Three teens wearing t-shirts with "#ClassroomsNotCages" scrawled across the front stood inside a small cage erected outside the gates of the United Nations's European headquarters, as dozens of demonstrators urged the UN Human Rights Council take on President Donald Trump's administration.
"The action today is about creating more pressure and more exposure of just how terrible and dehumanising this policy of the American government is towards children," said Randi Weingarten, president of American Federation of Teachers, which helped organise the protest.
"What the Trump administration is doing is both lawless and immoral, and because it is so focused on children, it is unconscionable," she told AFP.
The union was among 15 labour organisations and rights groups that filed a complaint a year ago with the UN's top rights body over the Trump administration's so-called "zero tolerance" policy of separating migrant parents and children who illegally cross the border.

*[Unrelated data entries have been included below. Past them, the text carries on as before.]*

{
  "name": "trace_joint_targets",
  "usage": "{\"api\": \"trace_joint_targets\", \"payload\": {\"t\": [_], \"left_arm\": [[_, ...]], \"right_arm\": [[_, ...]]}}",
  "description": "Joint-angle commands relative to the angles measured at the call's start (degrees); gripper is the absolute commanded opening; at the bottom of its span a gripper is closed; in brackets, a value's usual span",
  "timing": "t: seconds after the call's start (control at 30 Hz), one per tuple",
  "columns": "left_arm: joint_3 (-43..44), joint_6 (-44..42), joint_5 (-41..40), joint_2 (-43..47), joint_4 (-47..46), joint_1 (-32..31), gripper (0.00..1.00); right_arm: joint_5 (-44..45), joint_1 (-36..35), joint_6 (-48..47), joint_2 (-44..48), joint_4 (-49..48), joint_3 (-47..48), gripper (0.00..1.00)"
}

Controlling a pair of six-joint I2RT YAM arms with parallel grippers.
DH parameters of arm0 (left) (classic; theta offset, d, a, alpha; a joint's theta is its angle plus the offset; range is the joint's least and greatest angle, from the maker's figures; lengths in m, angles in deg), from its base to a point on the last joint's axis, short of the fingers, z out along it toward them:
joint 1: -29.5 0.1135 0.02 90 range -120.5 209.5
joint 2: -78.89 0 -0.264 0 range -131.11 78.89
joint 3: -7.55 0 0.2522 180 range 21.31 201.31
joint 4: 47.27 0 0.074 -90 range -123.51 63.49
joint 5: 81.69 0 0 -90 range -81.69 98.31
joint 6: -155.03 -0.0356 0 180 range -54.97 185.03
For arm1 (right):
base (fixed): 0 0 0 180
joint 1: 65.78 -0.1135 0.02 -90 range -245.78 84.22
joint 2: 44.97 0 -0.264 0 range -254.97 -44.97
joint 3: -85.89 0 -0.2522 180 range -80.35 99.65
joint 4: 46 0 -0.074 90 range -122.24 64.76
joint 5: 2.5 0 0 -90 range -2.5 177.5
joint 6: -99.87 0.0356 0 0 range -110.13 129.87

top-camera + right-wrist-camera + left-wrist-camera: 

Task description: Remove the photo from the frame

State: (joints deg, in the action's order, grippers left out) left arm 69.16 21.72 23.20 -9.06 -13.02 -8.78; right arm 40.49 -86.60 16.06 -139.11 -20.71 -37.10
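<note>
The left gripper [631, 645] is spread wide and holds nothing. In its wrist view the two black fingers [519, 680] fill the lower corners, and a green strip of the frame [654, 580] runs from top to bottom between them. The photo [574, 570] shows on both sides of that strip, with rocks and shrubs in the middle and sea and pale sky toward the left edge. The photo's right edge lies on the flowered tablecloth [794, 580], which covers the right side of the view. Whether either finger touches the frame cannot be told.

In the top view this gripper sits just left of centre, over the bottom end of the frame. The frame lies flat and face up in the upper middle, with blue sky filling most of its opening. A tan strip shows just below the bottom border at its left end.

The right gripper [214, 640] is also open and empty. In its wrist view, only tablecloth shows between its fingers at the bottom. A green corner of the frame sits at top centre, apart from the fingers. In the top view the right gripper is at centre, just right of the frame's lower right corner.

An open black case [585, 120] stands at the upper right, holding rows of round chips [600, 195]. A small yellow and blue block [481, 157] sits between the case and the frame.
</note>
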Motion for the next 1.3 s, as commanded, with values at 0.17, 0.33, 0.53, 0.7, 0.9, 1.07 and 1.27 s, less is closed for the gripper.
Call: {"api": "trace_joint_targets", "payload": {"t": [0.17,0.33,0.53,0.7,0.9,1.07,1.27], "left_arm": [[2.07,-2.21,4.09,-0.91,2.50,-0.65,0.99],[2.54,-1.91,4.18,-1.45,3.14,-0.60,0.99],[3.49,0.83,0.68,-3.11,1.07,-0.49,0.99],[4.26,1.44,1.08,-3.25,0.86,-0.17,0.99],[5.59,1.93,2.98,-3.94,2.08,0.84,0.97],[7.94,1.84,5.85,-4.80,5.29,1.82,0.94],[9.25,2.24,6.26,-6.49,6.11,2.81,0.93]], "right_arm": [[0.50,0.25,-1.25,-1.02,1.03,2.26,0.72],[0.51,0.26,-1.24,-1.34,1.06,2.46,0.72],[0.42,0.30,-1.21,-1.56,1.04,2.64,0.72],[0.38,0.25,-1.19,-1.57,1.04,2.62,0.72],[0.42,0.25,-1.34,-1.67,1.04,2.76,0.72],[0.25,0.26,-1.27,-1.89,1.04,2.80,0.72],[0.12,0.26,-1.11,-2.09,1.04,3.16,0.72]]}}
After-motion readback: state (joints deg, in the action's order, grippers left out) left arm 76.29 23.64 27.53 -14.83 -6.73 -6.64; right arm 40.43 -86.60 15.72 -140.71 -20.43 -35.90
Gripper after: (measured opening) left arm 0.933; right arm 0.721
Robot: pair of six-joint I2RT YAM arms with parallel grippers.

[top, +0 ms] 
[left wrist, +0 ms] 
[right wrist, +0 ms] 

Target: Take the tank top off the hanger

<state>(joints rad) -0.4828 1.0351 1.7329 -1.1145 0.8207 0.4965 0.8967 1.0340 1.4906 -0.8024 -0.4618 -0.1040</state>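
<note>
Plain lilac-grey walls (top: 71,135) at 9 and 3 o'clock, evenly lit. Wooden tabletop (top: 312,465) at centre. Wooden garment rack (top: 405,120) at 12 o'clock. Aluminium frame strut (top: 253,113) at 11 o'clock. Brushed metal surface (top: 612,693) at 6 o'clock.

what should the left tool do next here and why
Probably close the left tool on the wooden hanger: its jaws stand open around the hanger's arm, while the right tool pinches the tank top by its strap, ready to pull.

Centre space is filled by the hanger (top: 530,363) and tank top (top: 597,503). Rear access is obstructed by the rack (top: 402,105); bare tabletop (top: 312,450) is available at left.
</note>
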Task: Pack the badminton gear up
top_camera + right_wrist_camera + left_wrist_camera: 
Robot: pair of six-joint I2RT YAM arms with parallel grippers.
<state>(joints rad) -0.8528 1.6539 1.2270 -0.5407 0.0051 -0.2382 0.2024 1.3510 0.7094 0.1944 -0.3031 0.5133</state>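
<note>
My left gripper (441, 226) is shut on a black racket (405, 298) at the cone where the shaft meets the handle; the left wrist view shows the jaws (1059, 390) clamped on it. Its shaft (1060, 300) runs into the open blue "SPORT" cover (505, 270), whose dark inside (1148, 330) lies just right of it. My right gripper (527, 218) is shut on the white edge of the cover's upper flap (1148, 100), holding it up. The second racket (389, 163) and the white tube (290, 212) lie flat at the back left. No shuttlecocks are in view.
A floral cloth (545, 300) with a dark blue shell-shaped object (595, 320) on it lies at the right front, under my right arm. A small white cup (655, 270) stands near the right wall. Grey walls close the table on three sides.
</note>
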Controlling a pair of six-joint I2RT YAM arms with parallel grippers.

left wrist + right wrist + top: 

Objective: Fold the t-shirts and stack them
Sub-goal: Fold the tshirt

According to the complainants, the issue has reached the final stages of the Human Rights Council's review process, and its Situations Working Group is scheduled to consider it this week.
The rights council secretariat refused to comment, telling AFP only that its complaint procedure is "by definition confidential".
The complainants are meanwhile hoping the council will issue an opinion "and make it clear that what has happened in America is a violation of the international protocols and international rights declarations," Weingarten said.
Amid domestic and international outcry, Trump announced last June that his administration would halt the family separation policy.
But by then, thousands of children had been removed from family members and placed in temporary accommodation, leading to harrowing images and reports of administrative chaos in which many parents have been unable to find their children.
Observers say many of those children remain in US custody, and maintain that the separations are continuing.
"We know kids are still being separated. We know kids are still being held," Weingarten said.
Sandra Cordero, who heads the organisation "Families Belong Together" that has been working to reunite many of the separated families, agreed.
"There are still hundreds of cases of separation," she told AFP.
And out of the 2,500 children who were separated in the months prior to Trump's announcement last June, "there are still hundreds that have not been reunited or even contacted," she said.
Activists also decry the "deplorable" conditions in many of the places where separated children are being held, and point to the fact that at least six children, between the ages of two and a half and 16, have died in US custody.
And Cordero especially slammed the government's "purposefully cruel" failure to establish a system to keep track of the children and ensure family reunification would be possible.
Weingarten meanwhile said that Monday's demonstration was important to keep the spotlight on the plight of the children -- some just months old -- taken from their families.
"We need to keep that level of outrage alive," she said.
"That is the only way this is going to be change."